Available since Strategy ONE (March 2026)

This API is used to update the categories for unstructured data. Categories are tags that describe the data within the unstructured data, helping agents better understand the context and content of the data source. By assigning appropriate categories (tags), you enable agents to provide more accurate and contextually relevant answers to user questions.

info

Obtain the authorization token needed to execute the request using POST /api/auth/login.

Update categories for an unstructured data

Endpoint: PUT /api/nuggets/{id}/categories

Request Parameters:

NameLocated inDescriptionRequiredType
idpathID of the unstructured dataYesstring
X-MSTR-AuthTokenheaderAuthentication tokenYesstring
X-MSTR-ProjectIDheaderProject IDYesstring
bodybodyCategories to updateYesobject

Request Body:

The request body should be a JSON object where each key represents a category name and the value is an array of category values.

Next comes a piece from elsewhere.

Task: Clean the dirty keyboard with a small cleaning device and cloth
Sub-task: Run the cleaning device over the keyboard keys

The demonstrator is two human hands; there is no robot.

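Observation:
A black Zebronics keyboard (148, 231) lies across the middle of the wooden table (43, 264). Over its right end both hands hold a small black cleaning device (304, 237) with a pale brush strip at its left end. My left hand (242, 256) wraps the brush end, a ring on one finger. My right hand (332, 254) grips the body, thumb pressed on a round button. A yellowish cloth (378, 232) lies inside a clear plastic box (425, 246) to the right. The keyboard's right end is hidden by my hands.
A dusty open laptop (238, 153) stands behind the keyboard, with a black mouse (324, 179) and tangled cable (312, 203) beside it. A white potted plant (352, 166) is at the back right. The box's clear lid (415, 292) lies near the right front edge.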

For example:

{
"key1": ["v11", "v12", "v13"],
"key2": ["v2", "v22"]
}

Sample Curl:

# Replace with your actual values
curl -X PUT 'https://demo.microstrategy.com/MicroStrategyLibrary/api/nuggets/4B7EF8B549D2D32E941C3E9B7E0CD754/categories' \
-H 'X-MSTR-AuthToken: pqu5mkrcbv4461hh5qprr9j5ve' \
-H 'X-MSTR-ProjectID: B7CA92F04B9FAE8D941C3E9B7E0CD754' \
-H 'Content-Type: application/json' \
-d '{
"department": [
"sales",
"marketing",
"engineering"
],
"region": [
"north",
"south"
]
}'

Sample Response:

HTTP Status: 200 OK

{
"status": "success"
}

Notes:

  • This API returns a 200 OK response upon successful update of the categories.
  • Categories are key-value pairs where the key is the category name (tag type) and the value is an array of strings representing category values (tags).
  • Updating categories will replace the existing categories for the specified unstructured data.
  • Categories serve as descriptive tags that help agents understand the nature and context of the data, enabling them to provide more accurate and relevant answers.

Use Cases

Data Description and Agent Enhancement:

The main use cases for this API include tagging unstructured data to help agents better understand and utilize the content:

  1. Content Description: Tag unstructured data with descriptive categories (e.g., content type, department, topic) to help agents understand what kind of information is contained in the data source.
  2. Contextual Understanding: Use category tags to provide context about the data, enabling agents to determine when this data source is relevant for answering specific questions.
  3. Improved Answer Accuracy: By tagging data with relevant categories, agents can better match user questions to the appropriate data sources, resulting in more accurate and contextually relevant answers.
  4. Domain-Specific Knowledge: Assign domain-specific tags (e.g., "finance", "HR policies", "technical documentation") to help agents identify which data sources to reference for different types of questions.

Example implementation:

  • Define a standard set of category tags for your organization (e.g., "sales", "product-info", "policies", "technical-specs").
  • When uploading new unstructured data, assign descriptive tags based on the content and its intended use.
  • Update category tags as the content or organizational focus changes to keep agent responses relevant.
  • Use consistent tagging schemes across all unstructured data to help agents make better connections.
  • Tag data with multiple categories when appropriate to cover different aspects of the content.

Best Practices:

  • Use consistent and descriptive naming conventions for category tags across your organization.
  • Keep tags simple, clear, and focused on helping agents understand the data content.
  • Document your tagging schema to ensure all team members use tags consistently.
  • Use specific tags rather than overly broad ones to give agents more precise context.
  • Regularly review and update tags to ensure they accurately describe the current data and support agent performance.